New research maps out trajectory of April 2015 earthquake in Nepal

24.07.2015

Data show earthquake’s multi-stage rupture process

New research has accurately mapped out the movement of the devastating 7.8-magnitude Nepal earthquake that killed over 9,000 and injured over 23,000 people. Scientists have determined that the earthquake was a rupture consisting of three different stages. The study could help a rapidly growing region understand its future seismic risks, according to the study’s authors.


Nepal Earthquake Animation

The Himalayan region is particularly prone to earthquakes and this study will serve as an important benchmark for understanding where future earthquakes may occur, especially since the area has experienced high population growth over the past few decades, the study’s authors said.

The study assessed the presence of low frequency and high frequency waves over the three stages of the earthquake. High frequency waves cause more shaking, thereby posing the greatest risks for structural damages. Low frequency waves are less violent and less damaging to buildings and infrastructure.

“The Nepal earthquake is a warning sign that the region is of high seismic risk, and each earthquake behaves differently. Some earthquakes jump from one fault line to another, whereas the Nepal quake apparently occurred on the same fault line in three different stages, moving eastward,” said Peter Shearer, a geophysicist at Scripps Institution of Oceanography at UC San Diego in La Jolla, California, and a co-author of the new study. “Using this research, we can better understand and identify areas of high seismic hazard in the region.”

This first peer-reviewed study on the April 2015 earthquake in Nepal, “Detailed rupture imaging of the 25 April 2015 Nepal earthquake using teleseismic P waves” was published online July 16 in the American Geophysical Union (AGU) journal Geophysical Research Letters.

Using the Global Seismic Network (GSN), Shearer and Scripps graduate student Wenyuan Fan were able to unravel the complex evolution of fault slips during this earthquake. The study concludes that the rupture traveled mostly eastward and occurred in three distinct stages; Stage 1 was weak and slow; Stage 2 was near Kathmandu and had the greatest slip but was relatively deficient in high-frequency radiation; and Stage 3 was relatively slow as well. Overall, this earthquake was more complicated, with multi-stage movements on multiple faults, than smooth models of continuous rupture on a single fault plane.

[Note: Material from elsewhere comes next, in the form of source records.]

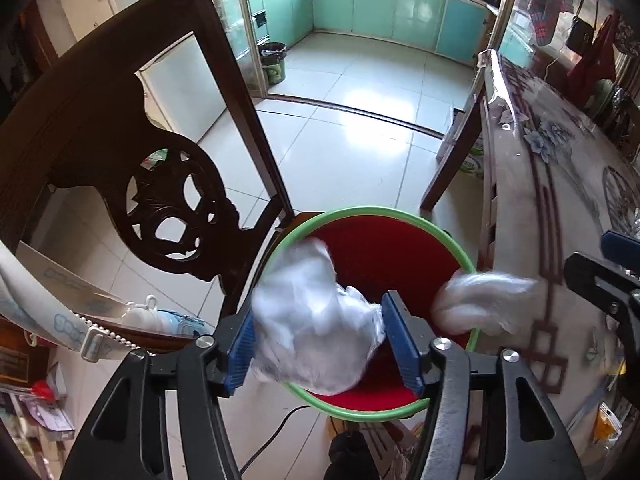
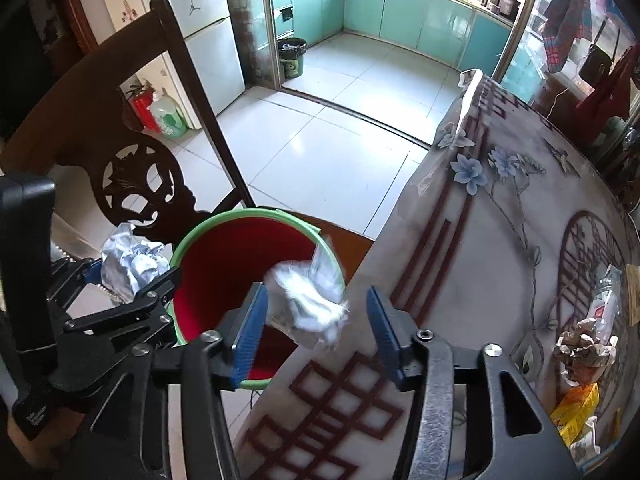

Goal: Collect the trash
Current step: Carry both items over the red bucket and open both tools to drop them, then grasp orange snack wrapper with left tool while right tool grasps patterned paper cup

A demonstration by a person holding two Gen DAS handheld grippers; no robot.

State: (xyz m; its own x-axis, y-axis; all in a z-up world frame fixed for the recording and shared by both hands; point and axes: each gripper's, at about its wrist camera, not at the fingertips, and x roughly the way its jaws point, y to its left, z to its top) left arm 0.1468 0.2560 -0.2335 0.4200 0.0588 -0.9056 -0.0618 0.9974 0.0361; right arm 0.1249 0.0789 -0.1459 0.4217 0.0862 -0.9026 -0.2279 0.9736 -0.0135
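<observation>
Red bin (image 1: 384, 256) below | both hand-held grippers tilted down, spread, wads unpinched

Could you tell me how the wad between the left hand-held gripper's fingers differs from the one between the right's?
The left wad is bigger and fills the span between the left hand-held gripper pads; the right wad is smaller, with a clear gap to the right hand-held gripper pads. The left looks sharper from the right wrist; the right is motion-blurred. Both are crumpled, whitish, and over the red bin.
</observation>
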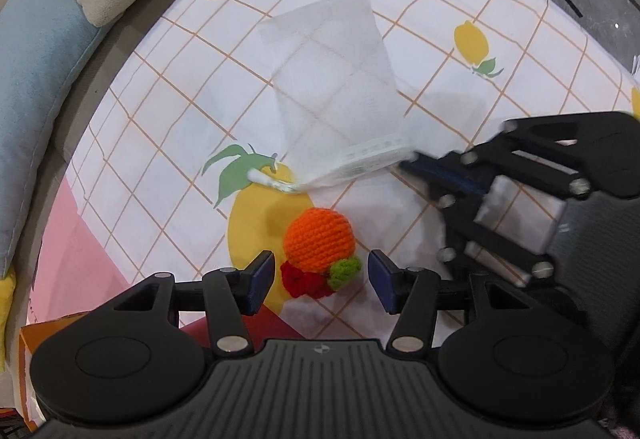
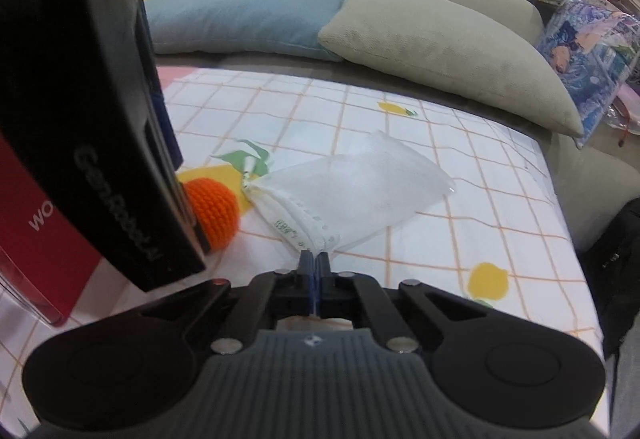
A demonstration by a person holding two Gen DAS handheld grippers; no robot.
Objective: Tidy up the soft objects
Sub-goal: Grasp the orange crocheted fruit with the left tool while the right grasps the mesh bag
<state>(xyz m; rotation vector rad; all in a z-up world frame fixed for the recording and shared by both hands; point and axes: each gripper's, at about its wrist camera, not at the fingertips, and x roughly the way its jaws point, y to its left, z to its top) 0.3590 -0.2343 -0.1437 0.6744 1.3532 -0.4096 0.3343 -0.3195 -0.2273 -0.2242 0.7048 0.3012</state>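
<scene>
An orange crocheted ball [image 1: 319,241] with a red and a green knob lies on the checked lemon-print sheet [image 1: 440,51]. My left gripper [image 1: 321,281] is open, its blue pads either side of the toy's near end, not touching it. A white mesh bag [image 1: 336,91] lies beyond the toy. My right gripper [image 2: 315,263] is shut on the hem of the mesh bag [image 2: 352,187], lifting that edge; it shows in the left wrist view [image 1: 412,161] at the right. The orange ball [image 2: 214,211] is left of the bag, partly hidden by the left gripper's body.
A blue cushion [image 2: 244,11] and a beige cushion [image 2: 440,51] lean against the sofa back. A patterned bag [image 2: 588,51] sits at the far right. A red box [image 2: 44,239] stands at the left. A pink patch [image 1: 68,239] of sheet lies to the left.
</scene>
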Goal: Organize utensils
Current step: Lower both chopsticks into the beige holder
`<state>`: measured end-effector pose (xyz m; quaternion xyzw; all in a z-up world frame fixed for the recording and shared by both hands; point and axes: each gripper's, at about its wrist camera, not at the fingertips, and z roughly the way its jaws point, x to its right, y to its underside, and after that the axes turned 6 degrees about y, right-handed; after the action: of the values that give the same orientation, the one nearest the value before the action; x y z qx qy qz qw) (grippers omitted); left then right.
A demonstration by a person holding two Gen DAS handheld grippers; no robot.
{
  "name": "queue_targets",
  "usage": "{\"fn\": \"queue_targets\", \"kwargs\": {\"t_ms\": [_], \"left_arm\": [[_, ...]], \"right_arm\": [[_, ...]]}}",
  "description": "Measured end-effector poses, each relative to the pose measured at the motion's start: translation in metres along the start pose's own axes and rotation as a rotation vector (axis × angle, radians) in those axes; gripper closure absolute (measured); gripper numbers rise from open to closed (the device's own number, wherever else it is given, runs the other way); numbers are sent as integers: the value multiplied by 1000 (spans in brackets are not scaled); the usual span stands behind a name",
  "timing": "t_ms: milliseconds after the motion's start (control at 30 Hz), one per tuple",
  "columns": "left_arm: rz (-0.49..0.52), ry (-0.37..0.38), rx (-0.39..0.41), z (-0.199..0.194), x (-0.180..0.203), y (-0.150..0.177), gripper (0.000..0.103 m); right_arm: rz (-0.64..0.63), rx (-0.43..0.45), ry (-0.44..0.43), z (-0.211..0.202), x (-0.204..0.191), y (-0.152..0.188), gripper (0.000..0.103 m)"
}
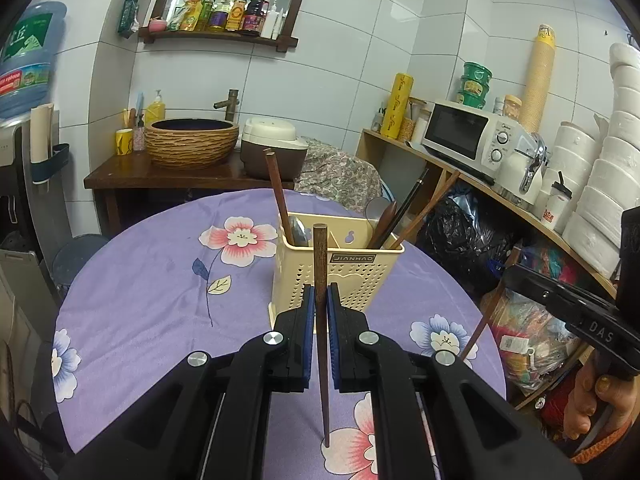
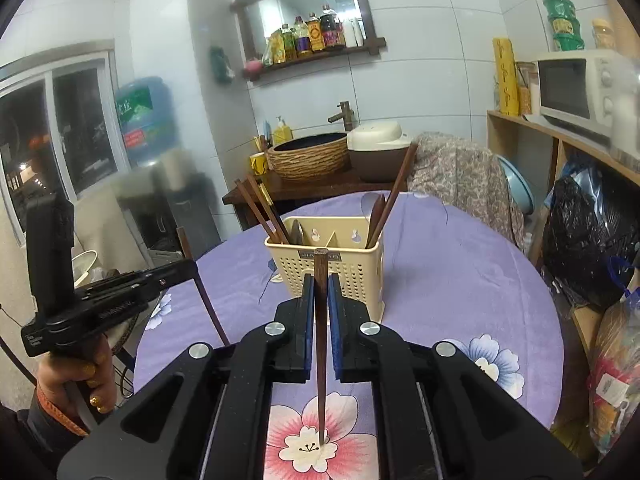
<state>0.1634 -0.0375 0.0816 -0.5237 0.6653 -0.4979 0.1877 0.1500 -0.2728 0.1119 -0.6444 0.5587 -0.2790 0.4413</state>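
Note:
A cream perforated utensil holder [image 1: 340, 268] [image 2: 332, 268] stands on the round table with the purple flowered cloth [image 1: 152, 280] [image 2: 460, 280]. It holds several brown chopsticks and spoons. My left gripper [image 1: 320, 296] is shut on a brown chopstick [image 1: 320, 264], held upright just in front of the holder, tip near the cloth. My right gripper [image 2: 320, 288] is shut on another brown chopstick [image 2: 320, 272], also upright before the holder. Each gripper shows in the other's view, the right one [image 1: 532, 276] and the left one [image 2: 176, 272].
A wooden shelf with a microwave [image 1: 468, 132] and stacked paper rolls [image 1: 608, 168] runs along the right. Behind the table are a woven basin [image 1: 192, 140], a rice cooker [image 1: 272, 152] and a cloth-covered chair [image 1: 340, 172]. A water dispenser [image 2: 148, 120] stands left.

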Motion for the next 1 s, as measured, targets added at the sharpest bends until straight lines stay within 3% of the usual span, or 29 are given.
{"fn": "queue_targets", "kwargs": {"t_ms": [400,533,667,767,900,1000], "left_arm": [[21,13,12,-5,5,-3,95],[27,39,31,-10,9,-18,95],[57,64,81,-19,21,-57,95],[83,62,144,-27,33,-100,95],[94,1,238,-25,44,-149,95],[101,-64,271,-7,46,-165,95]], "right_arm": [[-28,11,1,5,-7,-9,95],[-40,43,-7,-2,-11,-25,95],[-56,110,-5,-8,-17,-67,95],[-50,185,-2,-12,-22,-116,95],[-65,264,63,-6,-29,-168,95],[-61,280,93,10,-31,-182,95]]}}
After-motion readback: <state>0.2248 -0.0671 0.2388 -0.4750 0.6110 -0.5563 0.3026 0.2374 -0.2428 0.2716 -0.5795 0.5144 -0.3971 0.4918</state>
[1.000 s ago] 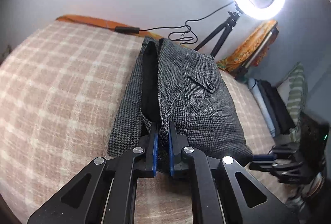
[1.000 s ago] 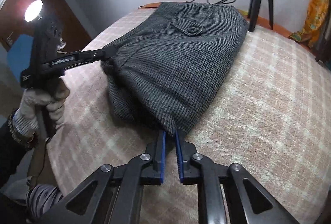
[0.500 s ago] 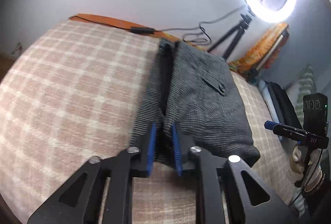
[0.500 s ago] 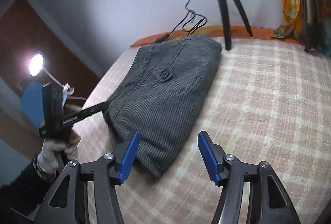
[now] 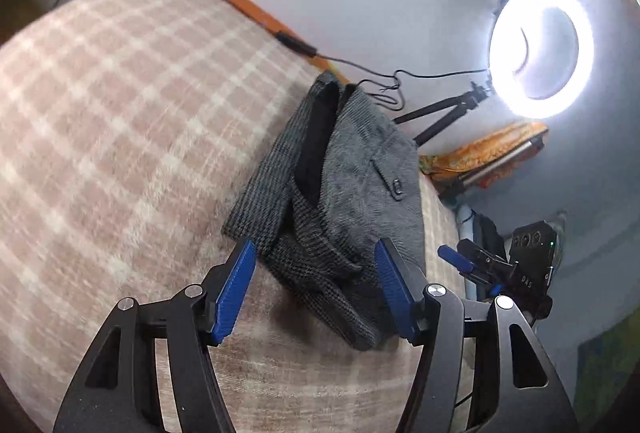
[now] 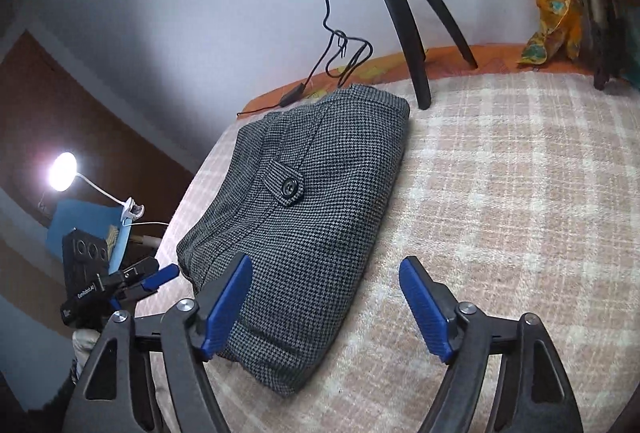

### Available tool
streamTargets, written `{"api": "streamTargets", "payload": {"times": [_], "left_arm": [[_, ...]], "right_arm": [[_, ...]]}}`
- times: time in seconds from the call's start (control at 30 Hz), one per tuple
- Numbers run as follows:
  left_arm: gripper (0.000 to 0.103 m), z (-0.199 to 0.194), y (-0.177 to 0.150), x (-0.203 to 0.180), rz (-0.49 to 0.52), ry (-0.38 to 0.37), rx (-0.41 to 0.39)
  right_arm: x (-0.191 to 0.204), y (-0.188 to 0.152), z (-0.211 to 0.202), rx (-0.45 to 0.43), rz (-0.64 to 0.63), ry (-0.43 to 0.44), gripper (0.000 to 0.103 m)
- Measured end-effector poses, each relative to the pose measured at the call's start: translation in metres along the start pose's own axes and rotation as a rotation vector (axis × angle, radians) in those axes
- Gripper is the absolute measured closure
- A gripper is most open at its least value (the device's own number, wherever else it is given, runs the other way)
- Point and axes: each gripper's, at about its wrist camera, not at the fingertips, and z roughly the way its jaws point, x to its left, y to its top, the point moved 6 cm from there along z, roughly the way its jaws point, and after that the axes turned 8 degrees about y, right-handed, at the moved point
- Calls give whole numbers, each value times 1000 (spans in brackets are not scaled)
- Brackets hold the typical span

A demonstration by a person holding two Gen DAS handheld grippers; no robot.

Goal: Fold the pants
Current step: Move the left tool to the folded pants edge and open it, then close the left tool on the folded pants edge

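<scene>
While the pants lay folded into a thick grey bundle on the checked blanket, you held both tongs just short of their near end. Their buttoned pocket flap faced up, ahead of your right tongs, and the fold's rounded edge ran away from that tool toward the wall. Your right tongs stood wide apart, gripping nothing; the left blue pad overlapped the bundle's near corner in the view, though you could not tell whether it touched, and the right pad was over bare blanket. Your left tongs were likewise spread wide and empty, the near end of the pants lying between and just beyond their pads, with the dark inner lining showing along the open side. Off to the right of your left tongs, the right tongs showed beside the bed's edge. Beyond the pants, farther from both tools, a tripod stood on the blanket with a lit ring light and a dangling cable. A small lamp glowed to the left of your right tongs.
</scene>
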Motion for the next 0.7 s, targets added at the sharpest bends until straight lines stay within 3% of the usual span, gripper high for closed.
{"api": "streamTargets", "payload": {"times": [0.13, 0.47, 0.7], "left_arm": [[42, 12, -6, 9, -87, -17, 21], [41, 25, -7, 20, -236, -77, -40], [35, 22, -5, 8, -220, -66, -95]], "right_arm": [[-6, 4, 6, 7, 30, 19, 24], [-24, 12, 20, 4, 117, 81, 19], [-38, 23, 34, -27, 206, 144, 19]]}}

“Using the GSN instead of regional array data really enhanced the spatial resolution of the back-projection images and helped us see that frequency-dependent rupture was one of the main features of this earthquake,” said Fan. “Stage 2 was high-frequency-deficient and occurred closest to Kathmandu, which was probably why ground shaking was less severe than expected for such a high-magnitude earthquake.”

The Global Seismic Network provides high-quality broadband digital seismic data for monitoring earthquakes and learning about Earth’s structure. Fan and Shearer used the GSN data because they are open-source, have good coverage of the Nepal region, and have a long history of reliable recordings.

“In general, understanding large earthquakes will inform our ability to forecast the nature of future earthquakes,” said Shearer.

Shearer and Fan hope to use the same methodology to study other large, global earthquakes from the past decade to provide a broader picture of earthquake behavior and help in predicting ground shaking for future events.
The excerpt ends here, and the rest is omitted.